## Assignment
All of the data must be output without alteration.
══════════════════════════════
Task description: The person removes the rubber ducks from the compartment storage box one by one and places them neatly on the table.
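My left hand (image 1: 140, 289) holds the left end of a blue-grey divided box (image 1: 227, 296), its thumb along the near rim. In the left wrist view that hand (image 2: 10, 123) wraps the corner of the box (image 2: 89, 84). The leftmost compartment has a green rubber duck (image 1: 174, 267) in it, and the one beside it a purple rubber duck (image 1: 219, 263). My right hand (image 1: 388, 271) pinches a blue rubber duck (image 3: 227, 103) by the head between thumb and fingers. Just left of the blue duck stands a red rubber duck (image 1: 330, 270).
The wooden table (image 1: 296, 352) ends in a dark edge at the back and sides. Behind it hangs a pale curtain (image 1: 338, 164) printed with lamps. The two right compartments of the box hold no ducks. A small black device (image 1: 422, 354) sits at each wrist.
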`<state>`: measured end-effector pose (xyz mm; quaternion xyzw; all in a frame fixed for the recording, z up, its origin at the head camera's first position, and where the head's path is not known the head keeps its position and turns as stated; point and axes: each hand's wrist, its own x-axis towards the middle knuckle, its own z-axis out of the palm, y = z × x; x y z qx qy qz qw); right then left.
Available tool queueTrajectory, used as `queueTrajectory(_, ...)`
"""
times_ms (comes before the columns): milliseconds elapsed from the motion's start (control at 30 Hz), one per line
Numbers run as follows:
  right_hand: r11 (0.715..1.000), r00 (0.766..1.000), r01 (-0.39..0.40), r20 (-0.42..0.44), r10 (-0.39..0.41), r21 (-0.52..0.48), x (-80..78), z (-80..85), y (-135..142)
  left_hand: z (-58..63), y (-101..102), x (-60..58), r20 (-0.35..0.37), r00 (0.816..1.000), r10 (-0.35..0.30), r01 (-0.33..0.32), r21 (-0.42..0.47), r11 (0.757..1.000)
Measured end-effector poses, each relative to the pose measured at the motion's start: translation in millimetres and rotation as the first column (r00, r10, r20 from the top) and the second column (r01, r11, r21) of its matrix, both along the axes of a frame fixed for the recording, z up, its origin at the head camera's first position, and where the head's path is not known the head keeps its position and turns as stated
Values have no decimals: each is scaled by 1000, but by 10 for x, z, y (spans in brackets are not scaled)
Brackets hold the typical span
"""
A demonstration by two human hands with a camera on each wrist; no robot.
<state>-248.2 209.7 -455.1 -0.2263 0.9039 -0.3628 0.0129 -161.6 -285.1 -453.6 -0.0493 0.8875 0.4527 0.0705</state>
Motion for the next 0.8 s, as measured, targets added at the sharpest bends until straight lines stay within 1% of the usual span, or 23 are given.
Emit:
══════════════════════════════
## Response box
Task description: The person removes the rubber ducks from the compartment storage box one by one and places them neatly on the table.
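My left hand (image 1: 140, 289) holds the left end of a blue-grey divided box (image 1: 227, 296), its thumb along the near rim. In the left wrist view that hand (image 2: 10, 123) wraps the corner of the box (image 2: 89, 84). The leftmost compartment has a green rubber duck (image 1: 174, 267) in it, and the one beside it a purple rubber duck (image 1: 219, 263). My right hand (image 1: 388, 271) pinches a blue rubber duck (image 3: 227, 103) by the head between thumb and fingers. Just left of the blue duck stands a red rubber duck (image 1: 330, 270).
The wooden table (image 1: 296, 352) ends in a dark edge at the back and sides. Behind it hangs a pale curtain (image 1: 338, 164) printed with lamps. The two right compartments of the box hold no ducks. A small black device (image 1: 422, 354) sits at each wrist.
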`<state>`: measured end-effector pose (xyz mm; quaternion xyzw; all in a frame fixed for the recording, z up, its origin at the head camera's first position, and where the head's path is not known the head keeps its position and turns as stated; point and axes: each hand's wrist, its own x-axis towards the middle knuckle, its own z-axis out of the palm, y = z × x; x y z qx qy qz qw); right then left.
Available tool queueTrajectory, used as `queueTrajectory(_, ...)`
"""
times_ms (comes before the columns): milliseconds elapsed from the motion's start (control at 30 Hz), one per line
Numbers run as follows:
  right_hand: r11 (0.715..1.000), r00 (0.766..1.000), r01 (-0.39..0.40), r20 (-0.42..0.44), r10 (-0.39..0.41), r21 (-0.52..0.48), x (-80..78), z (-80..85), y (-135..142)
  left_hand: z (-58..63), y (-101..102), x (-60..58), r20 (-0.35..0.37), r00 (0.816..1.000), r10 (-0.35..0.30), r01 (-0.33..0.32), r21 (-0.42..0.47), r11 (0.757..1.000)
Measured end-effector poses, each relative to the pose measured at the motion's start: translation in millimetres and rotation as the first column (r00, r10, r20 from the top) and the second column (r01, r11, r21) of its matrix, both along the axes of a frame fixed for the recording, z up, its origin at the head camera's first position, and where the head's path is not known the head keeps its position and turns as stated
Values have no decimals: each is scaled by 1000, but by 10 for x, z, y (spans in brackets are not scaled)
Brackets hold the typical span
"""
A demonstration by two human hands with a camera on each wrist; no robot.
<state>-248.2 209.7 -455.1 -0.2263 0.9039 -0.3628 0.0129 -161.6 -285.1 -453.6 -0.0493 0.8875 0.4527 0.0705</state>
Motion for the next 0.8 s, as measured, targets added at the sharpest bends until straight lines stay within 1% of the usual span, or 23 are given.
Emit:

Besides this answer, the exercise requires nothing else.